Dataset entries
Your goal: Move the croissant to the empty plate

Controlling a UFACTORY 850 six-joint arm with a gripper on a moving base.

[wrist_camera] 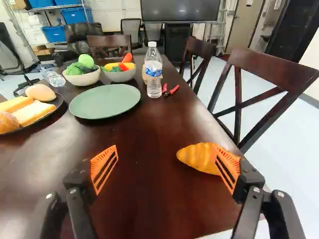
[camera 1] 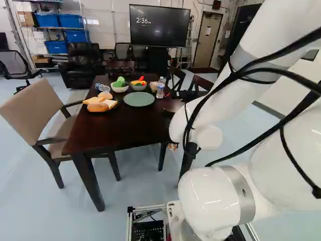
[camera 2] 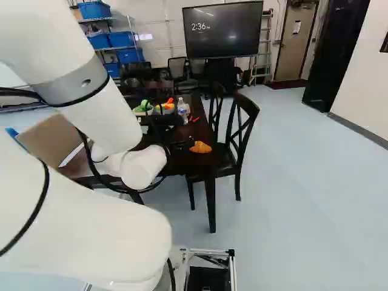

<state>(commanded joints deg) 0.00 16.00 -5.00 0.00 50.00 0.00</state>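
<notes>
wrist view: a croissant [wrist_camera: 197,157] lies on the dark wooden desk [wrist_camera: 144,132], well apart from the empty green plate [wrist_camera: 104,102], on that plate's near side and toward the chairs [wrist_camera: 271,75]. the end effector [wrist_camera: 165,146] stands wide, orange pads [wrist_camera: 105,167] spread and gripping nothing; one pad partly hides the croissant, though whether they touch cannot be told. beyond the green plate sit two bowls [wrist_camera: 119,76] of produce, with a water bottle [wrist_camera: 153,74] just beside the plate and a dark plate [wrist_camera: 61,101] of bread on the side away from the bottle. the task appears to be in its approach stage, judging by the bare green plate and the ungripped croissant. lining up, closing on the croissant, lifting it, carrying it to the green plate and releasing it all remain.
</notes>
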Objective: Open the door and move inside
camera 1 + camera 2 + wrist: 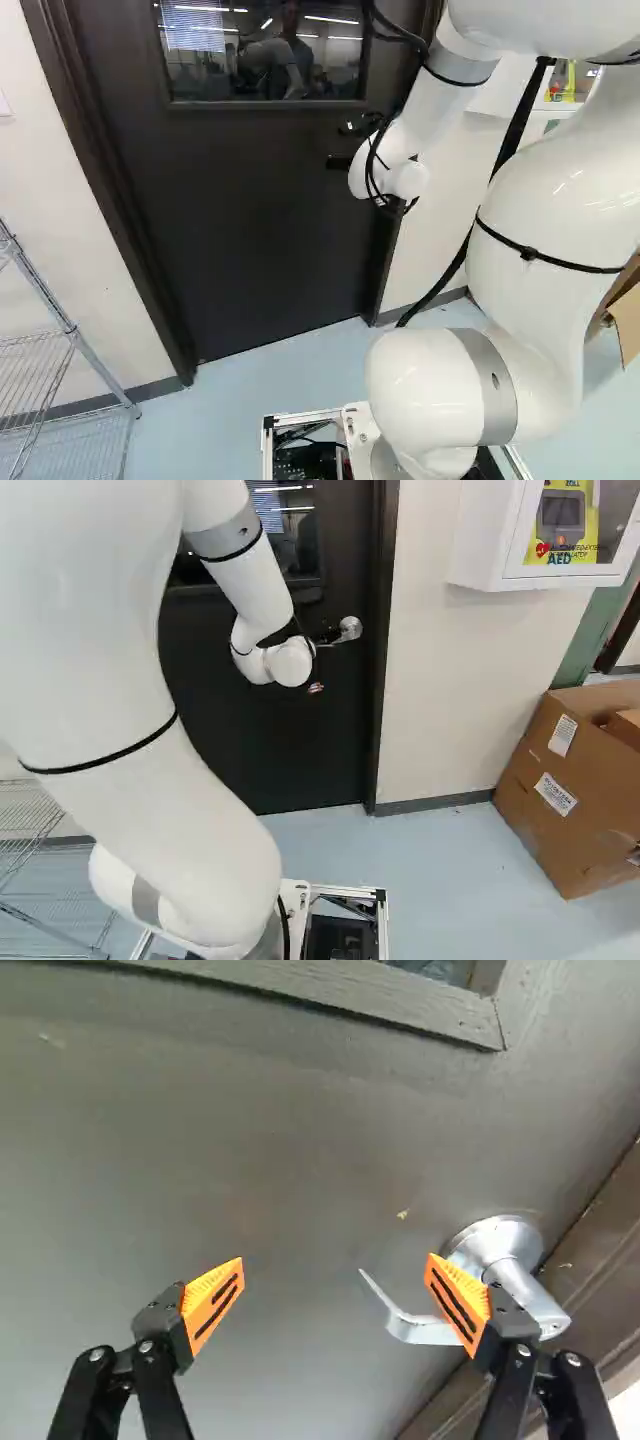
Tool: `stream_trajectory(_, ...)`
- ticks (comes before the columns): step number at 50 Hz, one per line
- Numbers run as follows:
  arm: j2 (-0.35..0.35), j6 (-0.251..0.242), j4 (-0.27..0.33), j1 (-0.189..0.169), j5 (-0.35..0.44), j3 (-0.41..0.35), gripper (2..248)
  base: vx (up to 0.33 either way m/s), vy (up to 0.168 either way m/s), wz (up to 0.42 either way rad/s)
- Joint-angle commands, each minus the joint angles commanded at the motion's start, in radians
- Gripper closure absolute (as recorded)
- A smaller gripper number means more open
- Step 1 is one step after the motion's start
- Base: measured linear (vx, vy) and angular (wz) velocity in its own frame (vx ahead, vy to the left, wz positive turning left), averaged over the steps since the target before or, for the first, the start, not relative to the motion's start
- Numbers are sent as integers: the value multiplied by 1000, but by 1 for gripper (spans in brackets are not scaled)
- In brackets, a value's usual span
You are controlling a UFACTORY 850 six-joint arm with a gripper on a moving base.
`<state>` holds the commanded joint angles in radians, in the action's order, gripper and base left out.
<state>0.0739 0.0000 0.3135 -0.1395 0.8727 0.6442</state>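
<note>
Two fingers stand wide apart on the gripper (pixel 336 1258), with nothing gripped between them. The metal handle (pixel 415 1329) sits at one side of that gap: its free tip reaches in front of the opening, while one orange pad hides part of the lever. Whether pad and handle touch, I cannot tell.

The door (pixel 270 230) looks shut in its frame (pixel 600 1260). Closing from this offset could nip only the tip, or shove the lever sideways, so the gripper probably needs to shift toward the handle first. Pushing ahead as things stand might jam a finger against the lever. Smooth, curved metal could also slip out midway through the turn, letting the latch spring back. Should the base roll before the latch is free, the arm would likely be strained against the door. Later, poor steering could clip the frame or the wire shelf (pixel 75 339).
</note>
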Motion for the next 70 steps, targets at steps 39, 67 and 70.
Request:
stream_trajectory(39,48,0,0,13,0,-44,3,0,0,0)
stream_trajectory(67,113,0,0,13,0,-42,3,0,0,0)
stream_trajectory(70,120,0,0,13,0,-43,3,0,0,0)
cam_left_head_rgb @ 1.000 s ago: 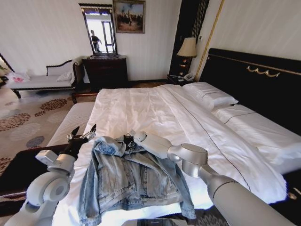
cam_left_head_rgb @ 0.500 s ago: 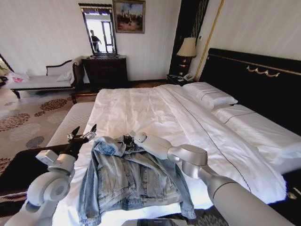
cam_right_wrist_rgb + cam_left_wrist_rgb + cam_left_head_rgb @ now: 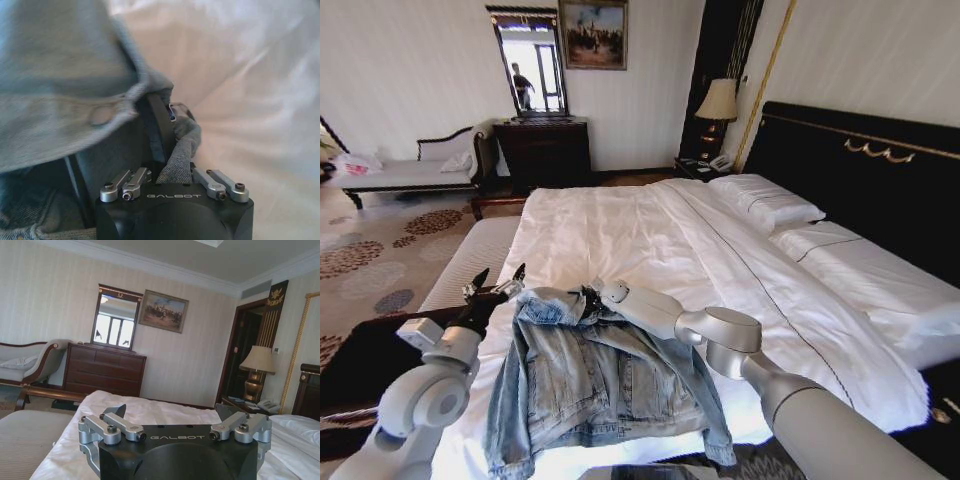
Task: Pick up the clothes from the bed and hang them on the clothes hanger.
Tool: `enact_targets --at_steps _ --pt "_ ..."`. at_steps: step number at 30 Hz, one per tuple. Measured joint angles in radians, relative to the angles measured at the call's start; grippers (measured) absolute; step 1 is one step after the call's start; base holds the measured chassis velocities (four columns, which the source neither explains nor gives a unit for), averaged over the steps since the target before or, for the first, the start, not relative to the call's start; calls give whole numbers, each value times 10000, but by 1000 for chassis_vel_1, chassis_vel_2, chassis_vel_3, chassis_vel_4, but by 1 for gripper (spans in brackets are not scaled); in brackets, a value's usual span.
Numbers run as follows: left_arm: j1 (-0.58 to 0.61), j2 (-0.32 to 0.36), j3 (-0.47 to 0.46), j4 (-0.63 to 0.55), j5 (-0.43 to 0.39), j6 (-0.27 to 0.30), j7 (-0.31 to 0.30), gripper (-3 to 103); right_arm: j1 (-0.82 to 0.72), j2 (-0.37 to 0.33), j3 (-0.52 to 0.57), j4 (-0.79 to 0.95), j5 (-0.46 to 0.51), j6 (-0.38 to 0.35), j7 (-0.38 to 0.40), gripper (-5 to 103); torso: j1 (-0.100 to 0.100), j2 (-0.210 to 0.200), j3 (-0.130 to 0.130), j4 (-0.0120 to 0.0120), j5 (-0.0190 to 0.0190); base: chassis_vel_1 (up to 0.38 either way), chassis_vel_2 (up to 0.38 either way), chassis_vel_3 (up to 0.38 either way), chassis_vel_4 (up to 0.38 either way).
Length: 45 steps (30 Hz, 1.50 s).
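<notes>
The jacket (image 3: 600,385) lies on the bed (image 3: 650,230). The right gripper (image 3: 172,172) is clamped on its collar with the hanger (image 3: 159,127); the left gripper (image 3: 492,283) waits beside the collar, fingers apart. Grasping step; next it needs a careful lift.

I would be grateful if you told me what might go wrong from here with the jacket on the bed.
1. The right gripper is closed at the jacket collar on denim and a black hanger part; if it holds mostly cloth, the hanger might slip out on lifting.
2. The left gripper hangs open beside the collar, holding nothing, so the jacket's weight may sag from one point.
3. The sleeves lie spread on the bed and could drag the sheet.
</notes>
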Motion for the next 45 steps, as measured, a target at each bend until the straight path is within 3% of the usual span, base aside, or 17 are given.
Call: enact_targets --at_steps 5,6,10,11,14,29,37,45 --pt "13 -21 -9 -1 42 0 -42 100 -99 -1 334 484 -2347 684 411 24 0 0 0 -3 -1 0 0 0 0" --pt "13 -21 -9 -1 42 0 -42 100 -99 -1 334 484 -2347 684 411 24 0 0 0 -3 -1 0 0 0 0" --pt "61 -18 -87 -37 40 0 -70 100 -214 -2 337 1238 -4291 882 895 24 1 0 0 -3 0 0 0 0 0" --pt "61 -18 -87 -37 40 0 -70 100 -214 -2 337 1238 -4291 882 895 24 1 0 0 -3 0 0 0 0 0" --pt "110 -8 -110 -55 62 6 -114 100 -358 -2 507 1913 -5493 897 1652 24 0 0 0 -1 -1 0 0 0 0" --pt "383 53 -379 -417 92 97 -452 100 -773 -2 2629 3358 -6895 1396 4407 24 0 0 -1 -1 1 0 0 0 0" --pt "825 -1 -863 -868 -6 137 -579 100 -830 -1 3463 4028 -7585 1648 5137 23 0 0 -1 -2 1 0 0 0 0" --pt "1552 53 -2037 -1696 -378 163 -534 100 -600 -74 3909 4683 -7136 1666 5466 22 -1 0 -3 -1 1 0 0 0 0"
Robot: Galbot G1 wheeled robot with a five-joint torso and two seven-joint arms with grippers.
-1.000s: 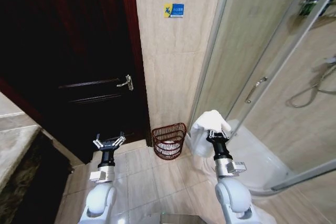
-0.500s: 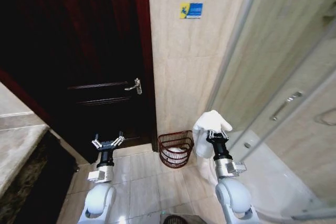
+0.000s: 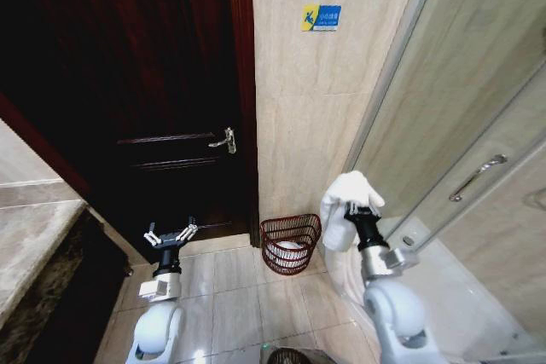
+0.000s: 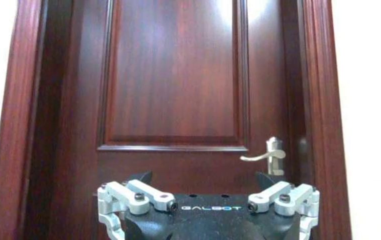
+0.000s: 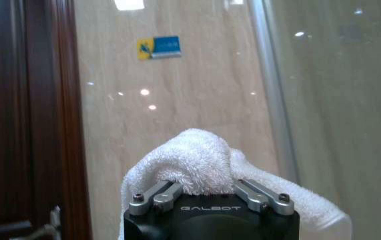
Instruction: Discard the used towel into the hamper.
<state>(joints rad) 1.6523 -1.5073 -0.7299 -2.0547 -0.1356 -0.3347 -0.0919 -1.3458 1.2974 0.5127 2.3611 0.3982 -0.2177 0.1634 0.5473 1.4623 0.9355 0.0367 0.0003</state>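
Observation:
A white towel (image 3: pixel 345 204) hangs bunched from my right gripper (image 3: pixel 362 209), which is shut on it and held up to the right of the hamper. In the right wrist view the towel (image 5: pixel 197 172) bulges out between the closed fingers (image 5: pixel 157 196). The hamper (image 3: pixel 290 243), a dark red-brown woven basket, stands on the tiled floor against the beige wall beside the door frame, with something white inside. My left gripper (image 3: pixel 169 236) is open with nothing in it, held up in front of the dark door, left of the hamper, and its spread fingers (image 4: pixel 134 196) face the door.
A dark wooden door (image 3: pixel 145 100) with a lever handle (image 3: pixel 225 140) fills the left. A glass shower enclosure (image 3: pixel 478 151) with a metal handle stands on the right. A stone counter edge (image 3: pixel 34 245) runs along the far left. Tiled floor (image 3: pixel 230 296) lies between my arms.
The whole head view has shifted, so the camera has turned left: hamper and door sit further right in the picture. My right gripper stays shut on the towel and the left stays open.

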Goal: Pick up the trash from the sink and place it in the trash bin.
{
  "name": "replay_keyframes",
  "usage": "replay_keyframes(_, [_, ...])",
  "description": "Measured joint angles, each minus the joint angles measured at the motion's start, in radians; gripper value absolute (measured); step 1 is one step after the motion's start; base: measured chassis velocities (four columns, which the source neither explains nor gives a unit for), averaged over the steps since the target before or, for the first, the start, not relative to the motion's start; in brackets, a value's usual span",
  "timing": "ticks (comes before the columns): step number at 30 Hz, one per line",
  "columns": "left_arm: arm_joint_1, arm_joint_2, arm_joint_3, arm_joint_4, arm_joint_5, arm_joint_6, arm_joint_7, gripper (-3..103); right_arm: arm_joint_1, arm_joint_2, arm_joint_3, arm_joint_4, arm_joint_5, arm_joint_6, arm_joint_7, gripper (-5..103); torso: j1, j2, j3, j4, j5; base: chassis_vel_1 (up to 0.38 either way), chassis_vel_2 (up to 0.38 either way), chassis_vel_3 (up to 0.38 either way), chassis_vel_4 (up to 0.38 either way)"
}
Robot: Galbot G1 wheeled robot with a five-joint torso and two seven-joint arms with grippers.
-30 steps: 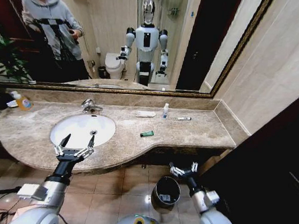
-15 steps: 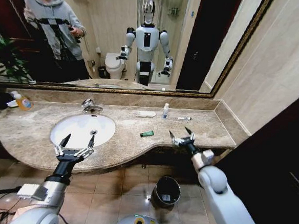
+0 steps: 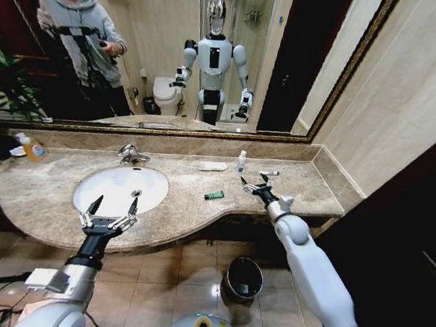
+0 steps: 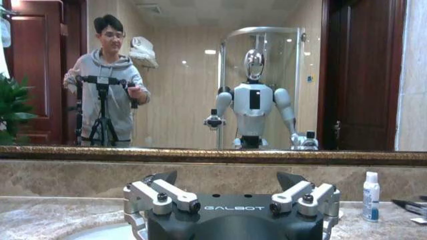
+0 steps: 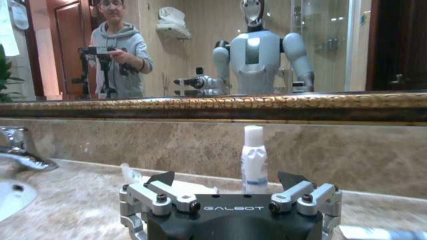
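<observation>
Trash lies scattered on the beige marble countertop (image 3: 291,185) rather than in the basin, all of it to the right of the white oval sink (image 3: 119,187) with its chrome faucet (image 3: 131,154).

Going from the left, the left gripper (image 3: 112,207) hovers over the near rim of the sink, its two black-tipped fingers spread wide and holding nothing; it is parked well away from the litter.

Next comes the flat white packet (image 3: 212,165) near the back wall, then the short green stick (image 3: 214,195) closer to the front edge, lying roughly along the counter's length. Beyond them the small clear bottle with a blue base and white cap (image 3: 241,161) stands upright near the wall, and a thin white tube with a dark end (image 3: 268,172) lies flat just past it.

The right gripper (image 3: 252,185) reaches in over the counter's right part, fingers parted and empty. In its wrist view the upright bottle (image 5: 253,160) stands straight ahead between the open jaws, farther toward the wall. The right arm is clearly the nearer one: the bottle sits just ahead of it, the thin tube just beside it to the right, the green stick off to its left.

Down on the tiled floor, the small round black trash bin with a shiny rim (image 3: 243,280) waits below the counter edge, beneath the right arm.
</observation>
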State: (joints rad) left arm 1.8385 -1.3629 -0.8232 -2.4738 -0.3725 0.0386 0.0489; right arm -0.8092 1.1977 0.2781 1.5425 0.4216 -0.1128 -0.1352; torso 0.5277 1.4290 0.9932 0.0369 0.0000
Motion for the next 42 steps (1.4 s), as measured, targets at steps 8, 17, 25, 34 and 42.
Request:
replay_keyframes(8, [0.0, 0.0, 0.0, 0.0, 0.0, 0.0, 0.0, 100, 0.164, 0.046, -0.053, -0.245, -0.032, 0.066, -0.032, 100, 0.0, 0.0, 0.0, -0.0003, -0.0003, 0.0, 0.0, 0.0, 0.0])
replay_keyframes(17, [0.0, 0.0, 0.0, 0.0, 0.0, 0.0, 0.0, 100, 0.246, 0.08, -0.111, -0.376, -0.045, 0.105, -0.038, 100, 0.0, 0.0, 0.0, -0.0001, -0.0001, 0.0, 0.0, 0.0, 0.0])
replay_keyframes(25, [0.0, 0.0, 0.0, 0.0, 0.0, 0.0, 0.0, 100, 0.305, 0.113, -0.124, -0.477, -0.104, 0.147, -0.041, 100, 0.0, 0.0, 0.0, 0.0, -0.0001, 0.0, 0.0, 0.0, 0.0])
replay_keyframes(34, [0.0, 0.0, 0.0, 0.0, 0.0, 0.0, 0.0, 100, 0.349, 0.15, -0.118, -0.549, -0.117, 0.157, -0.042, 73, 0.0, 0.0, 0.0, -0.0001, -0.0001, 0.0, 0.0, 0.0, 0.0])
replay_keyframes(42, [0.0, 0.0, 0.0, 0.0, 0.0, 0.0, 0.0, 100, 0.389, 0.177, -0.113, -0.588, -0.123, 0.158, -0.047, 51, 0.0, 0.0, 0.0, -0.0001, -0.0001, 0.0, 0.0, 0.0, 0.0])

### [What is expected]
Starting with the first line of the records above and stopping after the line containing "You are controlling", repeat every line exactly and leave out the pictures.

### [Finished exercise]
Your goal: Move the croissant to the empty plate

Controlling a UFACTORY 850 six-joint arm with a gripper on a moving base.

[wrist_camera] 
[camera 1] 
[camera 2] 

<state>(commanded joints deg) 0.00 16.00 -5.00 0.00 50.00 0.00</state>
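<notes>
wrist view: a croissant [wrist_camera: 197,157] lies on the dark wooden desk [wrist_camera: 144,132], well apart from the empty green plate [wrist_camera: 104,102], on that plate's near side and toward the chairs [wrist_camera: 271,75]. the end effector [wrist_camera: 165,146] stands wide, orange pads [wrist_camera: 105,167] spread and gripping nothing; one pad partly hides the croissant, though whether they touch cannot be told. beyond the green plate sit two bowls [wrist_camera: 119,76] of produce, with a water bottle [wrist_camera: 153,74] just beside the plate and a dark plate [wrist_camera: 61,101] of bread on the side away from the bottle. the task appears to be in its approach stage, judging by the bare green plate and the ungripped croissant. lining up, closing on the croissant, lifting it, carrying it to the green plate and releasing it all remain.
</notes>
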Objective: Open the door and move inside
camera 1 + camera 2 + wrist: 
Tool: `stream_trajectory(_, ...)`
- ticks (comes before the columns): step number at 50 Hz, one per line
- Numbers run as follows:
  arm: j2 (-0.35..0.35), j6 (-0.251..0.242), j4 (-0.27..0.33), j1 (-0.189..0.169), j5 (-0.35..0.44), j3 (-0.41..0.35), gripper (2..248)
  base: vx (up to 0.33 either way m/s), vy (up to 0.168 either way m/s), wz (up to 0.42 either way rad/s)
- Joint-angle commands, each minus the joint angles commanded at the motion's start, in radians
- Gripper closure absolute (as recorded)
- A smaller gripper number means more open
- Step 1 is one step after the motion's start
- Base: measured linear (vx, vy) and angular (wz) velocity in its own frame (vx ahead, vy to the left, wz positive turning left), averaged over the steps since the target before or, for the first, the start, not relative to the motion's start
- Numbers are sent as integers: the value multiplied by 1000, but by 1 for gripper (spans in brackets are not scaled)
- In brackets, a value's usual span
You are controlling a UFACTORY 850 six-joint arm with a gripper on a moving base.

The exercise was answered completely.